Economic analogies have neat parallels in the computation world, all of them supported by the scheduler. For
example tickets can be transferred so that one process blocked on RPC call from another can simply pass its
tickets along to the server. This makes sense because tickets aren’t of any use to blocked process and for
that process to make any progress the server needs to execute on the call. Inflation corresponds to clients
minting more lottery tickets than they have been allocated, artifically bumping up their own priority. (That
would require a cooperative environment otherwise the process that can mint most tickets can end up
hogging all the resources.) Different currencies allow for the system to work across trust boundaries each
running their own lotteries by establishing an agreed-upon exchange rate. Compensation tickets partially
refund the winner who “declines” part of the prize by not using all of it, such as process that yields its
quantum before it is consumed. Lottery metaphor seems to be a good way of modelling resource allocation in
an operating system.
Probabilistic approach brings in interesting benefits: under the assumption of uniform distribution, law of large
numbers guarantees convergence on expected ratios—eg resource usage is proportional to number of tickets,
with the relative deviation going to zero because standard deviation scales as sqrt(n) while the mean goes as
n. This is a significant improvement over the opaque “priority numbers” used in UNIX or NT where the only
guarantee is that higher priority thread consumes more of the resource. Lottery scheduling offers probabilistic
guarantees about relative consumption rates. (Unfortunately pseudo-random number generator used here is
very poor-quality, linear congruential generator chosen for convenience of implementation in assembly
language instead of good randomness properties. Also the paper does not explain how PRNG is seeded—with
fixed seed material the algorithm is deterministic.) Experimental data supports this: for example a database
application with three simultaneous queries shows CPU rates proportional to the tickets allocated to each
query. Monte-Carlo simulation makes for another showcase for lottery scheduling: by deflating the number of
tickets available, long-running tasks receive less and less CPU time to allow for rapid initial convergence from
new simulations. Another experiment on video frame rates doesn’t fit that well however, with the authors
blaming the X-windowing server for the skew.

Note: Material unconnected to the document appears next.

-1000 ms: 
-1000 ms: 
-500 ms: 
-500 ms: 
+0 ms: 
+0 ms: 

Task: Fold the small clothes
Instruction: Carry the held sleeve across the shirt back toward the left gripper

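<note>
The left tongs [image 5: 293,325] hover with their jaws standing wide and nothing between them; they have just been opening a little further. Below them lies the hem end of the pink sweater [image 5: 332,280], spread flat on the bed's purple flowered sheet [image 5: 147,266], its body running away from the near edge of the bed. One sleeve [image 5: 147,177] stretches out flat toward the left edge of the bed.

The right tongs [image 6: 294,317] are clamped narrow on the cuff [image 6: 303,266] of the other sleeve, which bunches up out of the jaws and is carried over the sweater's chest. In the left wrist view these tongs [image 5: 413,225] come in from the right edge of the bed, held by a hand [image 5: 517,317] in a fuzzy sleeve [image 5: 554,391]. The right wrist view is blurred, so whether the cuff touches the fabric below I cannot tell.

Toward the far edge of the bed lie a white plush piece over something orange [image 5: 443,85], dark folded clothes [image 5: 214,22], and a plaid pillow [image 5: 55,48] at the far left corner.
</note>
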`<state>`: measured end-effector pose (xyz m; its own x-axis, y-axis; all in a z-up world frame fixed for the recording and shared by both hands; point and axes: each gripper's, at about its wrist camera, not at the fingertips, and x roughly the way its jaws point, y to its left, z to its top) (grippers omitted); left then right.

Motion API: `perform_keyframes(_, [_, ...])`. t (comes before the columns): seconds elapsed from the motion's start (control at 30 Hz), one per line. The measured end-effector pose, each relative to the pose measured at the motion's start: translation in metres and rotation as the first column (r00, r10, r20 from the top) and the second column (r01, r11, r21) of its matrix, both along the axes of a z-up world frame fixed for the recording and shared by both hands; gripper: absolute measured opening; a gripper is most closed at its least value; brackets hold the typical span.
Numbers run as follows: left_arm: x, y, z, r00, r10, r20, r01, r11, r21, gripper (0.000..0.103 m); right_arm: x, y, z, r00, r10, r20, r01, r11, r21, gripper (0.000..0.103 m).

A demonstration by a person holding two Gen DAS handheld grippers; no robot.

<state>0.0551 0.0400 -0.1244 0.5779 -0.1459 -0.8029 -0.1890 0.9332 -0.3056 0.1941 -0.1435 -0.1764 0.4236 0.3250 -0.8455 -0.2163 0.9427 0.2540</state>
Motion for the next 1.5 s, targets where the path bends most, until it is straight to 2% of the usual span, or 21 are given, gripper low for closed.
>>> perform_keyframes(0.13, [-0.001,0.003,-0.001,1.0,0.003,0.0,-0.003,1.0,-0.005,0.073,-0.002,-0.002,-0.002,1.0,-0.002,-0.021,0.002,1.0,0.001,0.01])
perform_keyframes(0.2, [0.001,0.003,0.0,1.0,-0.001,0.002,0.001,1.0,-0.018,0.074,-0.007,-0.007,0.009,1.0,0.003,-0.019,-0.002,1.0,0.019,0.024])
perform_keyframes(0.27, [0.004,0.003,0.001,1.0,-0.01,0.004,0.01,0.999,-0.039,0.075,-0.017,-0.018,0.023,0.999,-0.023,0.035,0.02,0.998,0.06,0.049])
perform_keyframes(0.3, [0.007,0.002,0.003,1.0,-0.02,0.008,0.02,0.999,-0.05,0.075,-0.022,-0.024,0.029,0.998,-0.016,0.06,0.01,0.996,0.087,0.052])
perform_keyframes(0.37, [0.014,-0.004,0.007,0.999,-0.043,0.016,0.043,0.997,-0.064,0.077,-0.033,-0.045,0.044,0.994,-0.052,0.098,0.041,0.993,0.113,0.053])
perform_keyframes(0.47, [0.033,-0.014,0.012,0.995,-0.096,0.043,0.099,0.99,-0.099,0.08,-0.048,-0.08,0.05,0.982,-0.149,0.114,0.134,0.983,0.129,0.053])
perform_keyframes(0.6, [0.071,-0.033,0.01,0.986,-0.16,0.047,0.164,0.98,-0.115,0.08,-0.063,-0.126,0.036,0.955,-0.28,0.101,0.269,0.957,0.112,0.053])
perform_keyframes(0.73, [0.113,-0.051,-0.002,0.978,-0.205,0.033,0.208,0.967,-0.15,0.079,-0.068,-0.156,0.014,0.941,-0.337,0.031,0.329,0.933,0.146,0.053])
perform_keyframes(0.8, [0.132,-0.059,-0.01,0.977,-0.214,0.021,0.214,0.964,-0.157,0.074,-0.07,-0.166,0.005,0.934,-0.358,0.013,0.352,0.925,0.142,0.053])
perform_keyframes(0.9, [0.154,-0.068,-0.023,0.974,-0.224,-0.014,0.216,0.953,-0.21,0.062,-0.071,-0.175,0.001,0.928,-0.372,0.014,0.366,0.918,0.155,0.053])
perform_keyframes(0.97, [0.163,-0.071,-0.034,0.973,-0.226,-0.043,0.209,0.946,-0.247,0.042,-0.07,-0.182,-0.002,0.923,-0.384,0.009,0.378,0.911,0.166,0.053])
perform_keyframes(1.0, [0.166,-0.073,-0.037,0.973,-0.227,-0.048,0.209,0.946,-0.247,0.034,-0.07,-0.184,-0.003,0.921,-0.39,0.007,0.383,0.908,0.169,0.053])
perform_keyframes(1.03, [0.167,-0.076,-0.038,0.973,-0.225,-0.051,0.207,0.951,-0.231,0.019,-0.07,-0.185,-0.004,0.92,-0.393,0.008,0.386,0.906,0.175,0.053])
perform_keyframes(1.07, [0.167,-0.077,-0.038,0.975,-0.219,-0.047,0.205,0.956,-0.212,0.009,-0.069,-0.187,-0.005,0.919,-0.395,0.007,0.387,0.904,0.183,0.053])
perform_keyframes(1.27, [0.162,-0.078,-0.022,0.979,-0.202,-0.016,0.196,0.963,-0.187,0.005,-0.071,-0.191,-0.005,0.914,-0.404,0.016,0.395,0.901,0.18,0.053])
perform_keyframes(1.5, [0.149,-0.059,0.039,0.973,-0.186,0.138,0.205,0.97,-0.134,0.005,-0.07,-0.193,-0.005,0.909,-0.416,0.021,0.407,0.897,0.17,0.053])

Overall this is an interesting idea. Basic implementation is straightforward and scheduler has low-enough
overhead (esp when tickets are arranged into tree structure) that it can schedule with very high granularity,
on the order of millisecond per quanta—in fact the authors assert a few thousand RISC instructions. Bigger
problems lurk around moving lottery tickets around. For example mods to Mach kernel were required to
support ticket transfer in RPC. Covering all cases when one process is blocked on another (eg exclusion) would
be very difficult. Similarly ticket inflation requires cooperation and planning between processes competing for
resources, which complicates programming model.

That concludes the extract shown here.